County of Middlesex Hospital

Napsbury, St. Albans

Oct 10th 16

Dear Mother:-

I am afraid it is over a week since my last letter but I seem to have los all track of time. I am up now and feeling fine. I have been into St. Albans several times and am having a pretty decent time of it.

Prescott Row and his little girl Peggy came here to see me on Saturday the 7th. Prescott row is a nice old fellow. He is very English of course and is not as cranky as Dad but he is very thin. He is about the same age as Dad. I did not see him when I was in Blighty before as he was away in Margate. I am enclosing a picture of the house he has just bought in Wadden. Just received a letter from him enclosing a quid, and two tins of tobacco are on the road.

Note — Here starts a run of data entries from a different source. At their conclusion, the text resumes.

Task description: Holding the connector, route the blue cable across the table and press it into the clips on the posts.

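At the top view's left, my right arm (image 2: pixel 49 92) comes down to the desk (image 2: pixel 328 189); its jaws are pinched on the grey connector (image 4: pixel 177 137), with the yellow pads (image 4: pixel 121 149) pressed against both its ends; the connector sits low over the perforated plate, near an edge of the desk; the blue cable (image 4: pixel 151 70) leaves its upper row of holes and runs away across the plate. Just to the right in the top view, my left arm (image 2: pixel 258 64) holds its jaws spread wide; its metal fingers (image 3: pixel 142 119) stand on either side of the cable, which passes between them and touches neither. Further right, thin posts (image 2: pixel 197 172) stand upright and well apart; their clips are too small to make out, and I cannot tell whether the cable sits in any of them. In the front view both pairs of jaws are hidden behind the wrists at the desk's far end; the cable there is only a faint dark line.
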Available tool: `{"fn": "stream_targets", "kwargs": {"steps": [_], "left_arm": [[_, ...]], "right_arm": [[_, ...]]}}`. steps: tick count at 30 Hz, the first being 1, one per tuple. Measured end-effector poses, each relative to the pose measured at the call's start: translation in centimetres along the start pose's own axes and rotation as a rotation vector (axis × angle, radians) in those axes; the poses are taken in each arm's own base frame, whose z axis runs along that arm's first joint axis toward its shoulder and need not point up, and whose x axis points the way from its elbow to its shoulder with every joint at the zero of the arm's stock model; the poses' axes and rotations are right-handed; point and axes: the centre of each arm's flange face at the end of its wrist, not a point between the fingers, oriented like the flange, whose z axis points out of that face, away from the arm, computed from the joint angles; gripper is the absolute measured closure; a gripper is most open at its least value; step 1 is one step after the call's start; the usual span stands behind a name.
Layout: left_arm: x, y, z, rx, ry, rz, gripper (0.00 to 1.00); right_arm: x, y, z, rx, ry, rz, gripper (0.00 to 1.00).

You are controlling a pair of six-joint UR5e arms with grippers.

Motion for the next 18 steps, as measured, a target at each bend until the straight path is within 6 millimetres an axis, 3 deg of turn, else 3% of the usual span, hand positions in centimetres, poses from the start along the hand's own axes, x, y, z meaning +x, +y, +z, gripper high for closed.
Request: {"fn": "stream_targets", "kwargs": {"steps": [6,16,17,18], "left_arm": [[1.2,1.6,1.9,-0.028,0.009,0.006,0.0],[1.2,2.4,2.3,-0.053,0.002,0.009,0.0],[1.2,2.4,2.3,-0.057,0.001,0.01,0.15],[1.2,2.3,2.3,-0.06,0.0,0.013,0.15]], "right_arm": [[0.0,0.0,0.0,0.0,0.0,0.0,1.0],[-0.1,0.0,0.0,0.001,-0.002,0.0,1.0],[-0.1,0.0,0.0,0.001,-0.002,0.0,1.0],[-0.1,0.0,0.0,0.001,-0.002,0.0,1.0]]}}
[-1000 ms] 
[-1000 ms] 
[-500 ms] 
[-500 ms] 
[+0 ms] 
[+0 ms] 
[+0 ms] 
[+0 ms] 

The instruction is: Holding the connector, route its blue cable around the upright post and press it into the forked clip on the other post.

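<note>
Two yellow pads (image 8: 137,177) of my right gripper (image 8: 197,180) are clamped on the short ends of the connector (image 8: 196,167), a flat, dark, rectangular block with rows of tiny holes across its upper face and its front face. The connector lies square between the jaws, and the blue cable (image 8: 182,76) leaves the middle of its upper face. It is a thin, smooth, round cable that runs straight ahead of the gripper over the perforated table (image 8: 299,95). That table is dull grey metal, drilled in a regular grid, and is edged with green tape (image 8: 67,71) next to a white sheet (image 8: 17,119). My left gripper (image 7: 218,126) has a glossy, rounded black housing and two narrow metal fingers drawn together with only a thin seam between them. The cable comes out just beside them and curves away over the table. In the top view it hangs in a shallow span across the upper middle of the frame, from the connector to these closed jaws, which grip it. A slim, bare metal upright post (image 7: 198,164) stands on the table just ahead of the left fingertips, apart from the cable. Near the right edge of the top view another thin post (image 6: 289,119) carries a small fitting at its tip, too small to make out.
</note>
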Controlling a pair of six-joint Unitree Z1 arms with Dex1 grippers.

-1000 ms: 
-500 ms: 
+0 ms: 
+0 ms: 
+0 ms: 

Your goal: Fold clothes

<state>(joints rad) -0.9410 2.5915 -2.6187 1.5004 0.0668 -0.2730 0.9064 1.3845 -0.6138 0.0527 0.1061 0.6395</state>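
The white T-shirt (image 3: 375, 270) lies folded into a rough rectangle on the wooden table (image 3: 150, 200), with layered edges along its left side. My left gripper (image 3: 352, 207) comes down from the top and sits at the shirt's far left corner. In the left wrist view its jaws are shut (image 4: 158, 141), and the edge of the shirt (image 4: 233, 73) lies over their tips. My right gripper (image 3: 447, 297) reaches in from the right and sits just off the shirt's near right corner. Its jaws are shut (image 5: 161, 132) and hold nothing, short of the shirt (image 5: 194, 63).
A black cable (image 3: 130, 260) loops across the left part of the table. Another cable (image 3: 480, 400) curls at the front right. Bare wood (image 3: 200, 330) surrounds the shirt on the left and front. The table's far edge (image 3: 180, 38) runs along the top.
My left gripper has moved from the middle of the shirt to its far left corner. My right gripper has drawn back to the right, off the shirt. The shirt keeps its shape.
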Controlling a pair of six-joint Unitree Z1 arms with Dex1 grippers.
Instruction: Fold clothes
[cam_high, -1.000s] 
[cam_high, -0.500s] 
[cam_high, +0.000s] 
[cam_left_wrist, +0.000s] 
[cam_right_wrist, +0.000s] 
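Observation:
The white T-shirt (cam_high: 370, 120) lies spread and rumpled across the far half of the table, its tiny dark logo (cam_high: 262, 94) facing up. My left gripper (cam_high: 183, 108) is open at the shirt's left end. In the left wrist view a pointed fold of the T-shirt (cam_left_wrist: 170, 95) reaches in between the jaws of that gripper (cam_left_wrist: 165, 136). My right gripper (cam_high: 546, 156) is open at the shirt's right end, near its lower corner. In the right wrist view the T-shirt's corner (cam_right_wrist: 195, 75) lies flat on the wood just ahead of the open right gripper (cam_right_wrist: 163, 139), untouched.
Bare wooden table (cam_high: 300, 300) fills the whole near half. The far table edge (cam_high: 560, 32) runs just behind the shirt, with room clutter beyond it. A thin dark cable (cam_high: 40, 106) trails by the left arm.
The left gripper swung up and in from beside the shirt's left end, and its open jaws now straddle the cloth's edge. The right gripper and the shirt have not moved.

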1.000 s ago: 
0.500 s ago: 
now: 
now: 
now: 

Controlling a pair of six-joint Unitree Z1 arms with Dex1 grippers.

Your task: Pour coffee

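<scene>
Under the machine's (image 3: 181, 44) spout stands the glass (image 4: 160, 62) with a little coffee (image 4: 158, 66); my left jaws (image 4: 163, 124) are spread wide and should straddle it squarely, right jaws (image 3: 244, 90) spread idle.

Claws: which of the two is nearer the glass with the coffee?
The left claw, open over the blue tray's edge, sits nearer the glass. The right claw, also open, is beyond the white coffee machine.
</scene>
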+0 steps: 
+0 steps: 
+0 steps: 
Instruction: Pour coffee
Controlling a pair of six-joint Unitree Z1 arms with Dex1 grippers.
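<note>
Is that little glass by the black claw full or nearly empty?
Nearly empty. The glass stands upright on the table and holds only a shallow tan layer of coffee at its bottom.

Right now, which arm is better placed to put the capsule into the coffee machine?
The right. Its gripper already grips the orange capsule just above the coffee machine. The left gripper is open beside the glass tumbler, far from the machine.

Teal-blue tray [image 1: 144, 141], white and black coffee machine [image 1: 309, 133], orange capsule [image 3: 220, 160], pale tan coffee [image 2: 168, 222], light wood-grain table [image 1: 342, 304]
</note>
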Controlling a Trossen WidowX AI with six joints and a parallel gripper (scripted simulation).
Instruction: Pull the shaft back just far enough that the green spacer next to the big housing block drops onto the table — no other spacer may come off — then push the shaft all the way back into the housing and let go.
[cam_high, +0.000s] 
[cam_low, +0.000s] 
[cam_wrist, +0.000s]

I have also received a letter from W.R. Adams. The Zeppelin raids have kept him so busy he has not had a chance to come down.

I have had three letters from Dad. He was in a deuce of a stew and actually wrote four pages saying he was going to try and get leave and see me.

Syd is back with the battalion or at least the remains as it was practically wiped out as were most of the Canadians. In fact every battalion that goes over the top generally loses ¾ of its men, fortunately 85% are Blightys, the men being able to get out. I was lucky to get only a couple of clean bullet wounds. My arm is still on the splint but I am able to move my fingers and the bone is knitting fine. It's the pieces of shell that make the bad wounds.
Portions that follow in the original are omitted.